Reagent pot refrigerating plant

Technical Field

The utility model relates to an external diagnostic equipment technical field, in particular to reagent pot refrigerating plant.

Background

In the field of in vitro diagnostics, reagent pans are required to carry reagents. During use, there is a refrigeration requirement in the reagent pan. In the existing refrigerating device, the refrigerating device is completely arranged outside a reagent pot, condensed water can be generated in the reagent pot after the refrigerating device is refrigerated, and at present, the condensed water in the reagent pot is difficult to treat, so that troubles are caused to operators and maintenance personnel.

Therefore, how to conveniently discharge and treat the condensed water is a technical problem that needs to be solved by those skilled in the art.

SUMMERY OF THE UTILITY MODEL

In view of the above, the present invention is directed to a reagent pot refrigerating apparatus, which can conveniently discharge and treat condensed water.

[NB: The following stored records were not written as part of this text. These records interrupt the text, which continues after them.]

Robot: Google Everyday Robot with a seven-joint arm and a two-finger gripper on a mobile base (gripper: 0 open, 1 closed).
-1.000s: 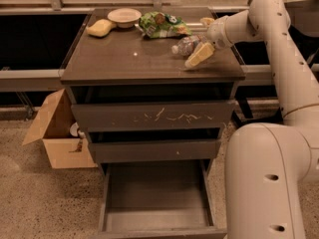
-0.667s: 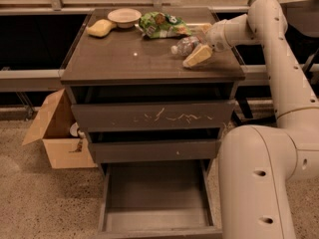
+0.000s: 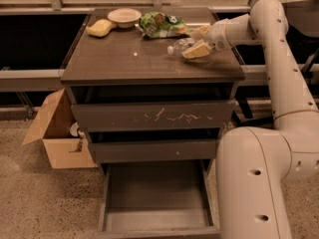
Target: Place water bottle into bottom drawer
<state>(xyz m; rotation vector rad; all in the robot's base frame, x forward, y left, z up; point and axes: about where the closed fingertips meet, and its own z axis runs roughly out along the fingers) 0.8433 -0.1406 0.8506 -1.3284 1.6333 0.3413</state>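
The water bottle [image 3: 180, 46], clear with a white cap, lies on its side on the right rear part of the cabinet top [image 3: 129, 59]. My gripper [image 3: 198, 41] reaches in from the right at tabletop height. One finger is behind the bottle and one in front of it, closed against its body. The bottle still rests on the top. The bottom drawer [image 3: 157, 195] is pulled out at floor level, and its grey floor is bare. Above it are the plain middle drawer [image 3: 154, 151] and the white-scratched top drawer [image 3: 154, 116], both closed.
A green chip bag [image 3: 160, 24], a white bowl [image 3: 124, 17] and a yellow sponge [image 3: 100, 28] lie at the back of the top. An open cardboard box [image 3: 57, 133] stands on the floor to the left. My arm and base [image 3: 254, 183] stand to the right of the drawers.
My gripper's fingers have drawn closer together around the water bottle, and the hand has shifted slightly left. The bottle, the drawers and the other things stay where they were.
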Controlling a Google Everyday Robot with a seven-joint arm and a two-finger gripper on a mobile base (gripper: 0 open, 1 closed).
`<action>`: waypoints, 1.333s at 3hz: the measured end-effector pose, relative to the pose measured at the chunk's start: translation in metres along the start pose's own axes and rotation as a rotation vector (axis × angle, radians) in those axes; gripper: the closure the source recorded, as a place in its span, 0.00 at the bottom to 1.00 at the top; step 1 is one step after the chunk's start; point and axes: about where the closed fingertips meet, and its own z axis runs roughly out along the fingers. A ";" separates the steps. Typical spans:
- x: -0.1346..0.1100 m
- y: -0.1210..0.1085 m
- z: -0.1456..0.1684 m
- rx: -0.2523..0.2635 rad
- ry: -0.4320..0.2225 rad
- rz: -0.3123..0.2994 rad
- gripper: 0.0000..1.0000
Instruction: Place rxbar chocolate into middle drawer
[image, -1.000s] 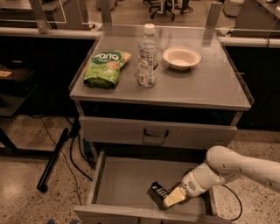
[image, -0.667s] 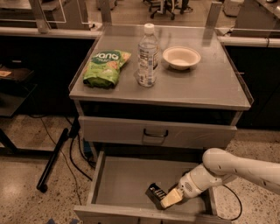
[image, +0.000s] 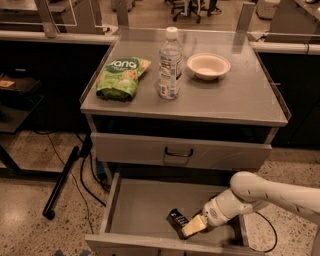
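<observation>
Slightly further left than before: end effector (image: 190, 228), tight on rxbar chocolate (image: 176, 218), inside middle drawer (image: 141, 206).

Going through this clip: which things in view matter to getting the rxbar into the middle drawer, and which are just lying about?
Part of the job:
rxbar chocolate, low inside the open middle drawer
gripper, down in that drawer at the bar's right end

Just lying about, on the cabinet top:
green snack bag
water bottle
bowl
</observation>
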 end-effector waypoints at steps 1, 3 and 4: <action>-0.003 -0.008 0.004 -0.004 -0.021 0.027 1.00; -0.001 -0.015 0.010 -0.002 -0.030 0.049 0.77; -0.001 -0.015 0.010 -0.002 -0.030 0.049 0.54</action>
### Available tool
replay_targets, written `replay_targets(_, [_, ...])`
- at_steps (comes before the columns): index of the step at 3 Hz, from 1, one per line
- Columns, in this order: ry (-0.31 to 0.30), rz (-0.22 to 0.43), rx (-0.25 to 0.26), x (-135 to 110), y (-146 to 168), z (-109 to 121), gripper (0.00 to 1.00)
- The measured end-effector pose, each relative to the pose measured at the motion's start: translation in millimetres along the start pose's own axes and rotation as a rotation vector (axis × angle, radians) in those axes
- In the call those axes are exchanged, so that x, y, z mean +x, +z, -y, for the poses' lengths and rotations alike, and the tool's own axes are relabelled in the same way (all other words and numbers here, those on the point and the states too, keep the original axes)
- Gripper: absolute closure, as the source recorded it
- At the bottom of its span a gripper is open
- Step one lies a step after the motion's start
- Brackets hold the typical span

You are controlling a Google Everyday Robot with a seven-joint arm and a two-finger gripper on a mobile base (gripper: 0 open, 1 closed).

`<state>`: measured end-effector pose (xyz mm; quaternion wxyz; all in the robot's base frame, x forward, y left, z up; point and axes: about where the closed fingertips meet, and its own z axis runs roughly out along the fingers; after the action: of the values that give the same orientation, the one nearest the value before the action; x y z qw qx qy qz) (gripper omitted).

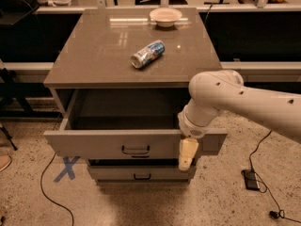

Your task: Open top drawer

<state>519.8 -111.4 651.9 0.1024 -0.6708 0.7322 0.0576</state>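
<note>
The top drawer [94,144] of the grey cabinet stands pulled out, and its grey inside [127,109] shows and looks bare. Its small black bar handle [136,150] sits at the centre of the front. My white arm reaches in from the right. My gripper [187,155] hangs pointing down in front of the right part of the drawer front, right of the handle and not on it. It holds nothing that I can see.
A narrower grey drawer [117,173] with a like handle sits shut below. On the cabinet top [94,55] lie a tipped can [147,53] and a pale bowl [165,16]. On the floor are a blue tape X [66,168], cables and a black box [251,179].
</note>
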Motion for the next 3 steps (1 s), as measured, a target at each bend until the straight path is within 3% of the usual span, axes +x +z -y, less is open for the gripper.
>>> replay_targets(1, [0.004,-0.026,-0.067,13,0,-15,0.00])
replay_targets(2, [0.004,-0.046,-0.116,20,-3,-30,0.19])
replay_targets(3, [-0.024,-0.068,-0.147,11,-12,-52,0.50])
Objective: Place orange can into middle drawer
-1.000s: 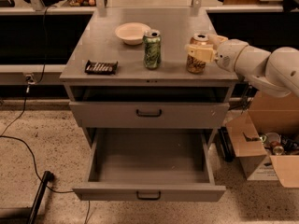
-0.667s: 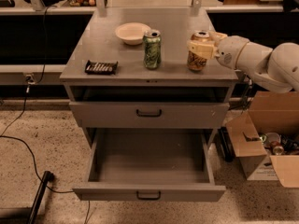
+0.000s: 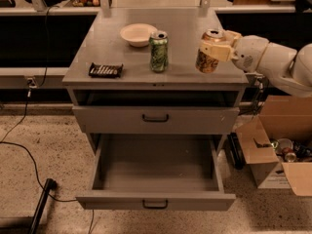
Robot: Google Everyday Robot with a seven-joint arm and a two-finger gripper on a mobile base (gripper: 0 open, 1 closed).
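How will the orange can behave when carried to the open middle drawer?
Held by the gripper at the tabletop's right side, the orange can looks smooth metal, probably slippery. Its wall may dent. Tall and round, it could tip and roll in the middle drawer.

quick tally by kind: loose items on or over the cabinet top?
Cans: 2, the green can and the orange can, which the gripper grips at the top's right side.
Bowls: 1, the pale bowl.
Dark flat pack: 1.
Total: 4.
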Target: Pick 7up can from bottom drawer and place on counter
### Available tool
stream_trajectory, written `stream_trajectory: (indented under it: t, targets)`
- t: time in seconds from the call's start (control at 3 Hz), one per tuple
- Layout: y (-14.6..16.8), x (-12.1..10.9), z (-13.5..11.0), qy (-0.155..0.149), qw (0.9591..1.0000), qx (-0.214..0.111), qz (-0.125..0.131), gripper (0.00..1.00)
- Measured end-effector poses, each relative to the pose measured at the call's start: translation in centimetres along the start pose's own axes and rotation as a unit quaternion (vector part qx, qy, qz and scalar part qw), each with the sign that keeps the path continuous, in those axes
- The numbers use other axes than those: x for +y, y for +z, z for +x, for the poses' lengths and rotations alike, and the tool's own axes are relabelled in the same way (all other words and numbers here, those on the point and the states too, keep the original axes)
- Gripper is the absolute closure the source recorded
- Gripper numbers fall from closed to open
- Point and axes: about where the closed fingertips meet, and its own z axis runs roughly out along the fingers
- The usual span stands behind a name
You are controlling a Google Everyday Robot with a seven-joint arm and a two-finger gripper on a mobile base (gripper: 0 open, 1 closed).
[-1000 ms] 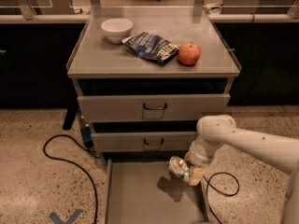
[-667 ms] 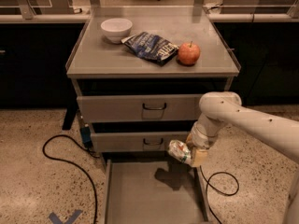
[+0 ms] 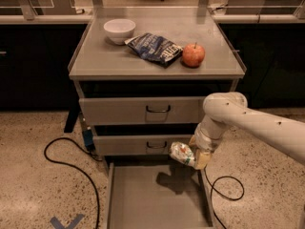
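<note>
My gripper [image 3: 189, 156] is shut on the 7up can [image 3: 181, 153] and holds it tilted sideways, in the air above the open bottom drawer [image 3: 143, 199] and level with the middle drawer's front. The can shows a pale green-and-white side. The drawer's grey floor below it is bare, with the arm's shadow on it. The counter [image 3: 114, 61] is the light-grey cabinet top, well above the can. My white arm [image 3: 248, 123] comes in from the right.
On the counter stand a white bowl [image 3: 119, 30], a blue chip bag [image 3: 155, 47] and a red apple [image 3: 193, 55]. Two upper drawers [image 3: 143, 109] are partly pulled out. Black cables [image 3: 71, 168] lie on the speckled floor left and right of the cabinet.
My gripper has lifted the can up out of the bottom drawer, from near its floor to the height of the middle drawer front. The arm has risen with it.
</note>
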Motion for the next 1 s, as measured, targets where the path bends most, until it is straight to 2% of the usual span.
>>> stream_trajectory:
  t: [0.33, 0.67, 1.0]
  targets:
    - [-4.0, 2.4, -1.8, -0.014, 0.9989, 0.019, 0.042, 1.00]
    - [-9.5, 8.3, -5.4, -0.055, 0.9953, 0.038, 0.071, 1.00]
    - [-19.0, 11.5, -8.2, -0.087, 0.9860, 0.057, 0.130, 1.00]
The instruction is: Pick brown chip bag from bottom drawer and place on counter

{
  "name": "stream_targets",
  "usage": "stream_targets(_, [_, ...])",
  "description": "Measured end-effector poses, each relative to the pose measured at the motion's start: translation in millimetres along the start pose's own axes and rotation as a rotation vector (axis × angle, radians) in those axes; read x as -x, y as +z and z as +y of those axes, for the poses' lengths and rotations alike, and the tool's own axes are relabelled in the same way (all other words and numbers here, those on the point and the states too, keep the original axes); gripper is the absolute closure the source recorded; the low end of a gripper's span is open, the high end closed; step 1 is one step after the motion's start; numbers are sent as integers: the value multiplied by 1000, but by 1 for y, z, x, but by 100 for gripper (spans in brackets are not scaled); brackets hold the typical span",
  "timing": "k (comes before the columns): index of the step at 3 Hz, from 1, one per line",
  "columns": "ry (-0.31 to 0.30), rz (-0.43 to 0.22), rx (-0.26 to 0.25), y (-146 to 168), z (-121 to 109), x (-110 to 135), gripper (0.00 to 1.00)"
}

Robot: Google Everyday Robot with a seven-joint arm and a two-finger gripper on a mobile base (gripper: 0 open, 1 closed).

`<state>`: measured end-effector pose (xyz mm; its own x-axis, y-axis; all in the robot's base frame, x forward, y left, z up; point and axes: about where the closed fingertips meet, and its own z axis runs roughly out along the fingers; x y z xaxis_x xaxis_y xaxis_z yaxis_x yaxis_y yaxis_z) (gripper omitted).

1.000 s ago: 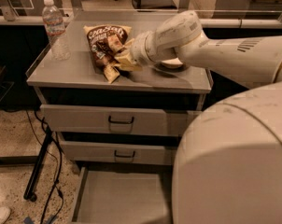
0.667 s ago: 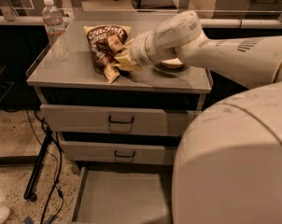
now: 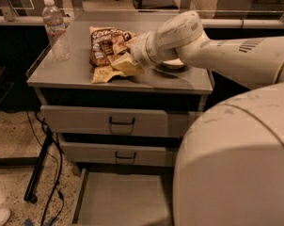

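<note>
In the camera view, your arm [image 3: 236, 55] reaches in from the right, running nearly level over the counter [image 3: 71, 74], with its thick wrist section bent slightly downward toward the left. The gripper [image 3: 125, 61] sits at the end of that wrist, low over the middle of the counter and right against the right side of the bag [image 3: 104, 48]. You cannot tell whether it is clamped on the bag or only touching it, since the wrist covers that part. The bag lies flat on the counter, crumpled, with a tan end pointing toward the front edge. A bottle [image 3: 55, 29] stands upright near the counter's back left corner, apart from the bag. Below, the two handled drawers [image 3: 85, 121] are closed. The bottom drawer [image 3: 123, 201] is pulled out toward you, with bare tray floor showing. Your robot's pale body [image 3: 236, 164] fills the lower right and hides the drawer's right side
</note>
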<state>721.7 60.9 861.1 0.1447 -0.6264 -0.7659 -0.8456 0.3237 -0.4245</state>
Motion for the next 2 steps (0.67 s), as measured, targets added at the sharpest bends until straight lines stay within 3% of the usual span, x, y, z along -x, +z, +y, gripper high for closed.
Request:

In order to achieve the above object, the utility model provides a following technical scheme:

a reagent pot refrigerating device comprises a reagent pot and a refrigerating assembly, wherein the refrigerating assembly is arranged on the outer side of the reagent pot; the refrigerating assembly comprises a block-shaped refrigerating module, the top of the refrigerating module is a cold end and is attached to the bottom of the reagent pot, an air duct is covered outside the hot end of the refrigerating module, and air can flow into the air duct through an air inlet in the air duct and flow out of an air outlet of the air duct after flowing through the hot end of the refrigerating module; the bottom of the reagent pot is provided with a water outlet communicated with the air duct, and the air duct is provided with a water pocket for receiving and storing water discharged from the water outlet and evaporating by heating of the refrigeration module.

Preferably, the reagent pot further comprises a cooling module, wherein the cooling module is arranged in the reagent pot, and at least part of the wall surface of the cooling module is attached and fixed to the bottom of the reagent pot.

Preferably, an annular reagent tray is arranged in the reagent pan, and the cooling module extends into a central through hole of the reagent tray.

Preferably, the cooling module comprises at least one of a cooling module radiator, a cooling module heat pipe and a cooling module fan.

Preferably, the cooling module looses, the refrigeration subassembly all with the middle part of the bottom of a boiler of reagent pot is laminated mutually, just the bottom of a boiler middle part of reagent pot is the metal wall.

Preferably, at least part of the water pocket is located right below the refrigeration module.

Preferably, the refrigeration assembly further comprises a refrigeration module fan arranged at the air inlet and/or the air outlet.

Preferably, the refrigeration module includes that from top to bottom sets gradually leads cold drawing, refrigeration piece, refrigeration module heat pipe and refrigeration module radiator, lead the cold drawing laminating and be fixed in the bottom of a boiler of reagent pot, refrigeration module radiator stretch into in the wind channel.

Preferably, the reagent pot is fixed above a mounting substrate, a mounting through hole is arranged on the mounting substrate, and the air duct is connected below the mounting substrate; the refrigeration module is inserted in the mounting through hole.

Preferably, the top surface in wind channel is equipped with the installing port, the refrigeration module warp the installing port stretches into in the wind channel, just installing port sealing connection in mounting substrate.

The utility model provides a reagent pot refrigerating device, which comprises a reagent pot and a refrigerating assembly, wherein the refrigerating assembly is arranged outside the reagent pot; the refrigeration assembly comprises a block-shaped refrigeration module, the top of the refrigeration module is a cold end and is attached to the bottom of the reagent pot, an air duct is covered outside the hot end of the refrigeration module, and air can flow into the air duct through an air inlet on the air duct and flow out of an air outlet of the air duct after flowing through the hot end of the refrigeration module; the bottom of the reagent pot is provided with a water outlet communicated with the air duct, and the air duct is provided with a water pocket for receiving and storing water discharged from the water outlet and evaporating by heating of the refrigeration module.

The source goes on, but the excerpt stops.